### What the exercise asks
All lines below must be repeated exactly, with the pictures omitted.

### Given information
+ + + + + + +
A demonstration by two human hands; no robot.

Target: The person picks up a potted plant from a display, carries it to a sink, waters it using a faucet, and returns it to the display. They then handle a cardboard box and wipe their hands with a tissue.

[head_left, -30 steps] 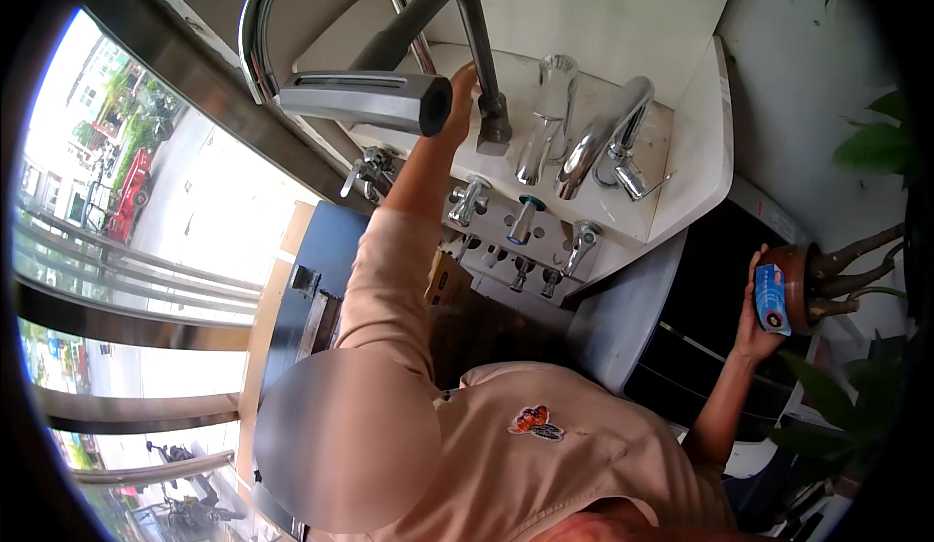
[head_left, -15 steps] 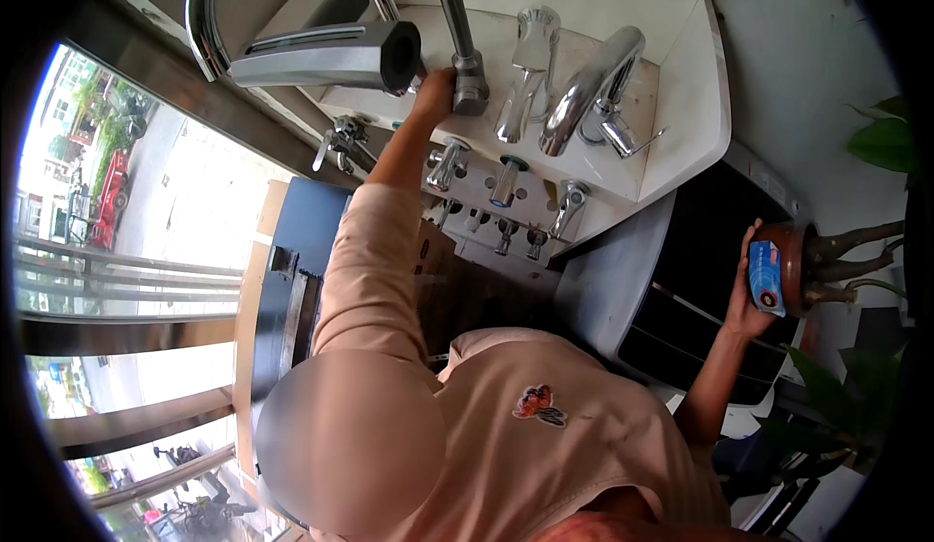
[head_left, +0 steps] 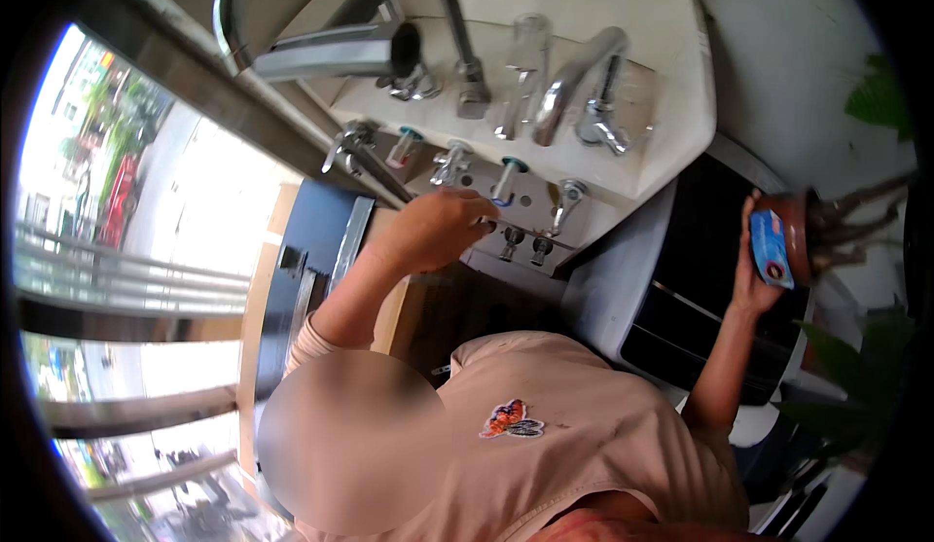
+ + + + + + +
### Task solution
A demonstration by two human hands; no robot.

Target: The person picks up a potted plant from a display, carries it to a sink, waters it using a faucet, and returns it to the display. They then handle a cardboard box and wipe their hands with a tissue.

[head_left, -30 steps] 
[head_left, -15 steps] 
[head_left, +0 steps] 

For this exercise, nothing more is required.